* Action item *
In the material below, find each line with the word "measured" and list it.

[Given material Boundary: Start]

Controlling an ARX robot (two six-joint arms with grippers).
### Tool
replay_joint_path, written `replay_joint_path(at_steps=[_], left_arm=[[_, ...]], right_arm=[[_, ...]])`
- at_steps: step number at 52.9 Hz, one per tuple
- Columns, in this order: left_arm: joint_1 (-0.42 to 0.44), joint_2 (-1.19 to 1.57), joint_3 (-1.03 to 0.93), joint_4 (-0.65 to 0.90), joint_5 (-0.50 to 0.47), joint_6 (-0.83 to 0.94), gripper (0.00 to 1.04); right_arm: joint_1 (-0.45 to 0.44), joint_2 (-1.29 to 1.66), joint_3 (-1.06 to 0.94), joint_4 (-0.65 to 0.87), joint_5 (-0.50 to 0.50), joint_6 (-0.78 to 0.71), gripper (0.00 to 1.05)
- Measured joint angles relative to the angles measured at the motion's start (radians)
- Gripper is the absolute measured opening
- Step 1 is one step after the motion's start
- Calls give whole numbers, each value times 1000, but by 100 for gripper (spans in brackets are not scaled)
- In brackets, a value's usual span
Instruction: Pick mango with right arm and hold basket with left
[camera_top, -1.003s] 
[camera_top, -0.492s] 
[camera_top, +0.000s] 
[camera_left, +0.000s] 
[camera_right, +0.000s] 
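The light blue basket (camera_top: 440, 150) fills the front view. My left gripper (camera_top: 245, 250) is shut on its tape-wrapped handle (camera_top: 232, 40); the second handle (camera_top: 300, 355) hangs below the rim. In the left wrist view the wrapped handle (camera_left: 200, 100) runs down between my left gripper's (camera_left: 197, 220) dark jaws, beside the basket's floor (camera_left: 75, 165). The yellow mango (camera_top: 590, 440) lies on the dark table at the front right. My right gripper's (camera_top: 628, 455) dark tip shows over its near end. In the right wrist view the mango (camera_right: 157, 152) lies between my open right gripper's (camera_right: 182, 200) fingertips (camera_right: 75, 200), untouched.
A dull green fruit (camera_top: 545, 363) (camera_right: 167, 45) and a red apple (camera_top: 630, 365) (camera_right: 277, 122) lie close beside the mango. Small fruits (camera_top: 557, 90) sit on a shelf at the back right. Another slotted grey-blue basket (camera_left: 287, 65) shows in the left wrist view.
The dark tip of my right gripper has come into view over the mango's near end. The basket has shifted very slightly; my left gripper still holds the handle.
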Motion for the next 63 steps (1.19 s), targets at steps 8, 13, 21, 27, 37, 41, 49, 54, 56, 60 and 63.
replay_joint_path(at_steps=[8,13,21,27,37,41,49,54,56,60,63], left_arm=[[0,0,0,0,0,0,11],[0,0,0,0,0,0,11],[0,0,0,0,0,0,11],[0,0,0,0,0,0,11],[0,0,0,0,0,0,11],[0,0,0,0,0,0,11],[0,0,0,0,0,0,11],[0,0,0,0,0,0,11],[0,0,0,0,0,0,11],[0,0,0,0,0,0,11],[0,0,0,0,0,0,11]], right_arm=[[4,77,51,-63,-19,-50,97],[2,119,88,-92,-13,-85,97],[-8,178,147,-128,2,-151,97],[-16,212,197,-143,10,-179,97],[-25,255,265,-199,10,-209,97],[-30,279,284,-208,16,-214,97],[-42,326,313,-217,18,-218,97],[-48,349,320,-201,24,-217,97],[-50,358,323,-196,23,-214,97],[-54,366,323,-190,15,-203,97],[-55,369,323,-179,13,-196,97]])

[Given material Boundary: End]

* Response *
- Measured joint angles relative to the angles measured at the motion's start (radians)
- Gripper is the absolute measured opening

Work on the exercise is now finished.